How much does it cost for application then? Is it out of reach of the majority of us based on the cars it's been applied to?


----------



## corradokid

SteveyG said:


> How much does it cost for application then? Is it out of reach of the majority of us based on the cars it's been applied to?


Rob from gtechniq has mentioned a price of £200 for an average car somewhere but I would expect this to be a standalone price not including anything else ie 200 on top of whatever detail/valet your car requires. Don't see any reason why you couldn't prep your car first and take it to a gtechniq dealer to just have it washed and the coating applied though I could be wrong. Perhaps Rob could answer this as I'm interested to find out too?


----------



## fethead

SteveyG said:


> How much does it cost for application then? Is it out of reach of the majority of us based on the cars it's been applied to?

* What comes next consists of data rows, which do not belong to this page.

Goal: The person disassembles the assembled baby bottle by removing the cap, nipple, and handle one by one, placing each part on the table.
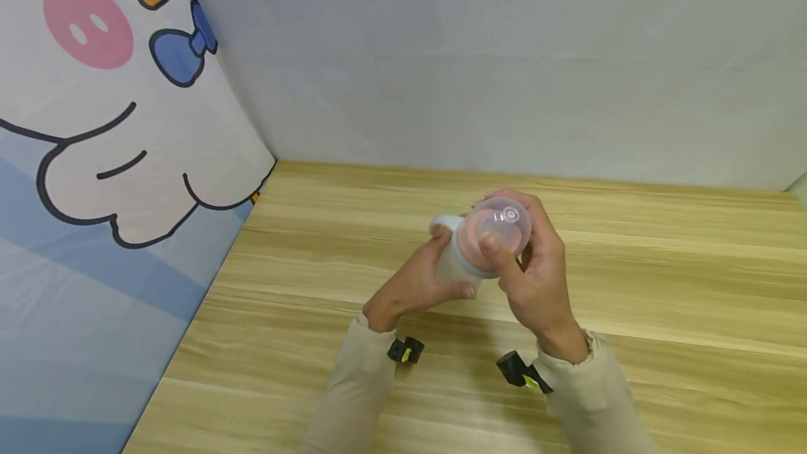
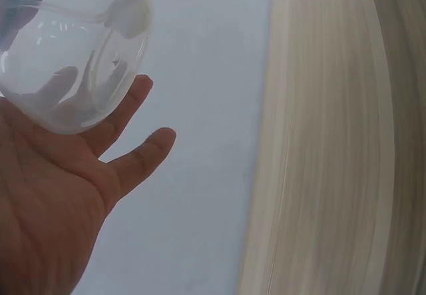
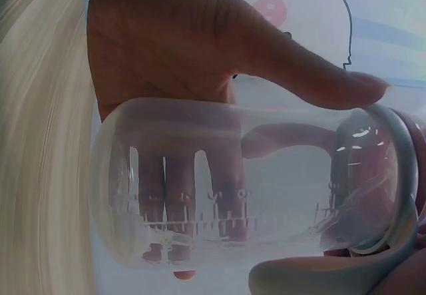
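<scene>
A clear baby bottle (image 1: 455,268) is held tilted above the table between both hands. Its top carries a see-through domed cap (image 1: 507,219), a pink collar (image 1: 468,244) and a pale blue-grey ring with a handle (image 1: 444,221). My left hand (image 1: 419,275) grips the bottle's body, its thumb up by the ring. In the left wrist view two fingers stretch past the bottle's base (image 2: 80,102), and a straw end (image 2: 130,14) shows inside. With thumb and fingers on opposite sides, my right hand (image 1: 543,282) holds the capped top. Measuring marks (image 3: 200,225) run along the bottle.
Beneath the hands is a wood-grain table (image 1: 662,286). A plain pale wall (image 1: 479,76) rises at its back edge, and a cartoon-printed panel (image 1: 126,181) stands along the left side. Small black wrist devices (image 1: 406,350) sit at both sleeves.
</scene>
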`<act>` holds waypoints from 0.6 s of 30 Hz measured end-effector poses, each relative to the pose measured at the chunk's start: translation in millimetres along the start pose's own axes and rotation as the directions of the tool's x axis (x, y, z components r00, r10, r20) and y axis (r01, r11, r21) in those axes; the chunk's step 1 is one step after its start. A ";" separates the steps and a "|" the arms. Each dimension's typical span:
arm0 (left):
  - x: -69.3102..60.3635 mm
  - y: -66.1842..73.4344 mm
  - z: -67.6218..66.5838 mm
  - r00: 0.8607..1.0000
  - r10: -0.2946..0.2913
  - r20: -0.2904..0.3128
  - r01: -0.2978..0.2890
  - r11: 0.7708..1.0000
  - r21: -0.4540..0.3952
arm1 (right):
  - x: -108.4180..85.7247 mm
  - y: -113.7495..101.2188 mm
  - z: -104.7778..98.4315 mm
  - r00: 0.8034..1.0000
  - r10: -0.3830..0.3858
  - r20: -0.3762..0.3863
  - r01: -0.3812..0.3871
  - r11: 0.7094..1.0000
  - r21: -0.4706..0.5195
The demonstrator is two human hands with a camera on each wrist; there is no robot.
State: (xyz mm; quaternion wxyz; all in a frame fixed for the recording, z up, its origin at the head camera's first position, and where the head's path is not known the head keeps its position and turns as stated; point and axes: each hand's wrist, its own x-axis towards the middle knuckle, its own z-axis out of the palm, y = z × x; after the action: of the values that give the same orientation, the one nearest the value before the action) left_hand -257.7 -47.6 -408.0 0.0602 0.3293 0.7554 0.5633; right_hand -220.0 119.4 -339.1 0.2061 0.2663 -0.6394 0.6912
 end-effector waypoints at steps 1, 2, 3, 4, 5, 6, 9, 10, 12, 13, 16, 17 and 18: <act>0.4 -0.1 -0.2 1.000 0.007 -0.003 -0.007 1.000 -0.013 | 0.1 -0.4 0.4 1.000 -0.002 0.007 0.002 1.000 0.012; 0.9 -0.1 -0.4 1.000 0.017 -0.005 -0.017 0.999 -0.028 | 0.1 -0.7 0.7 1.000 -0.003 0.013 0.003 1.000 0.024; 1.5 -0.3 -0.7 1.000 0.027 -0.010 -0.027 0.999 -0.041 | 0.0 -0.9 1.0 1.000 -0.003 0.018 0.002 0.999 0.034; 1.9 -0.7 -1.1 0.999 0.038 -0.014 -0.039 0.998 -0.050 | -0.2 -1.2 1.3 1.000 0.000 0.022 -0.001 0.999 0.040; 2.3 -0.8 -1.5 0.999 0.048 -0.019 -0.049 0.997 -0.058 | -0.5 -1.6 1.5 1.000 0.003 0.026 -0.004 0.999 0.043; 2.1 -0.9 -1.9 0.998 0.056 -0.023 -0.058 0.996 -0.064 | -0.9 -1.7 1.7 1.000 0.007 0.029 -0.008 0.999 0.042; 1.7 -1.4 -2.7 0.997 0.077 -0.031 -0.079 0.994 -0.076 | -2.4 -2.0 2.0 0.999 0.019 0.026 -0.020 0.999 0.029; 1.4 -1.5 -2.7 0.996 0.083 -0.034 -0.086 0.994 -0.073 | -2.7 -1.9 1.8 0.999 0.022 0.023 -0.023 0.999 0.025; 1.2 -1.8 -2.6 0.994 0.105 -0.041 -0.108 0.992 -0.067 | -3.2 -1.7 1.5 0.999 0.028 0.019 -0.028 0.999 0.022; 1.4 -2.1 -2.5 0.992 0.119 -0.044 -0.122 0.990 -0.068 | -3.4 -1.6 1.4 0.999 0.030 0.017 -0.031 0.999 0.022; 1.8 -3.1 -2.1 0.987 0.154 -0.052 -0.157 0.985 -0.072 | -3.4 -1.7 1.3 0.999 0.040 0.017 -0.040 0.999 0.025; 1.9 -3.2 -2.1 0.985 0.165 -0.051 -0.169 0.983 -0.076 | -3.4 -1.9 1.3 0.999 0.043 0.018 -0.044 0.999 0.026; 1.9 -3.7 -2.0 0.984 0.170 -0.050 -0.173 0.982 -0.080 | -3.3 -2.1 1.4 0.999 0.045 0.019 -0.046 0.999 0.028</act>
State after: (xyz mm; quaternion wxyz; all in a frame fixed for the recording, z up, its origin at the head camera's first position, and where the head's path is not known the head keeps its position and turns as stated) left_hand -261.7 -48.7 -410.1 0.0089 0.3782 0.7009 0.6047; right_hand -216.0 118.3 -339.5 0.1807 0.2608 -0.6371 0.7024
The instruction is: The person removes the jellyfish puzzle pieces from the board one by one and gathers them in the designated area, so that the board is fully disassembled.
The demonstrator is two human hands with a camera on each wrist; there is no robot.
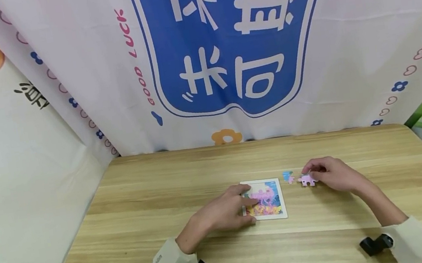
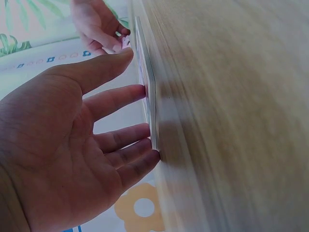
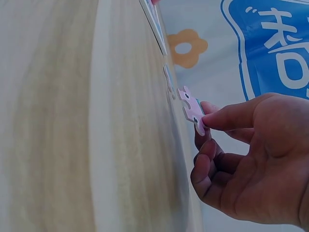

I've only seen one price at the mo and that was £399.

Richard


----------



## Kash-Jnr

This is the real deal by the looks of it!


----------



## gtechrob

corradokid said:


> Rob from gtechniq has mentioned a price of £200 for an average car somewhere but I would expect this to be a standalone price not including anything else ie 200 on top of whatever detail/valet your car requires. Don't see any reason why you couldn't prep your car first and take it to a gtechniq dealer to just have it washed and the coating applied though I could be wrong. Perhaps Rob could answer this as I'm interested to find out too?


yes - it's a £200 premium over everything else getting done to the car :thumb:


----------